Devenu réalisateur pendant la guerre, où il donne avec Goupi mains rouges (1943) une œuvre appelée à entrer dans le canon des « classiques », Jacques Becker disparaît prématurément à l’orée de la Nouvelle vague en léguant aux cinéphiles une longue suite de films notables, dont certains sont considérés comme des « films-culte », c’est-à-dire susceptibles de susciter des conduites proches du fétichisme : Falbalas (1945), Casque d’or (1952) et Touchez pas au grisbi (1954). C’est beaucoup pour un seul homme, dont la figure reste par ailleurs si discrète.
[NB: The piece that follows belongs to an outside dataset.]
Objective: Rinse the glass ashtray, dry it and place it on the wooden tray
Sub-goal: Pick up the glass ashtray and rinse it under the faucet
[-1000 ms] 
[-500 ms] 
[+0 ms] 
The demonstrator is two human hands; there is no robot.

L’explication tient en partie à la formation de Becker qui, lorsqu’il tourne son premier film, a déjà derrière lui une dizaine d’années de travail, en grande partie à l’ombre puis aux côtés de Jean Renoir. Dans un film de commande comme La vie est à nous (1936), il a même pris en totale responsabilité la séquence restée aujourd’hui la plus célèbre, tournée en milieu rural. Fait peu connu, c’est Becker qui aurait dû tourner Le Crime de Monsieur Lange : le refus du producteur conduisit Renoir à prendre le tournage en main. Le style Becker se révélera pourtant nettement distinct de celui de son maître. De Renoir, Becker ne garde pas la souplesse du tournage, proche du laisser-aller ; il aime, au contraire, les scénarios solidement construits, mais sans raideur. En revanche, de l’auteur qu’il « assiste » sur Partie de campagne (1936) ou sur La Grande Illusion (1937), il retient la préoccupation d’un réalisme pas indifférent à la dimension sociale, soucieux de situer concrètement ses héros dans un cadre qui ne soit pas un simple décor, qu’il soit celui du Paris populaire 1900 (Casque d’or) ou du Paris des espoirs de la Libération (Rendez-vous de juillet, 1949). Jamais, en revanche, il ne passe au témoignage politique direct, malgré toute une glose communiste de l’époque, emmenée par Georges Sadoul, prompte à se rattacher les jeunes prolétaires d’Antoine et Antoinette (1947).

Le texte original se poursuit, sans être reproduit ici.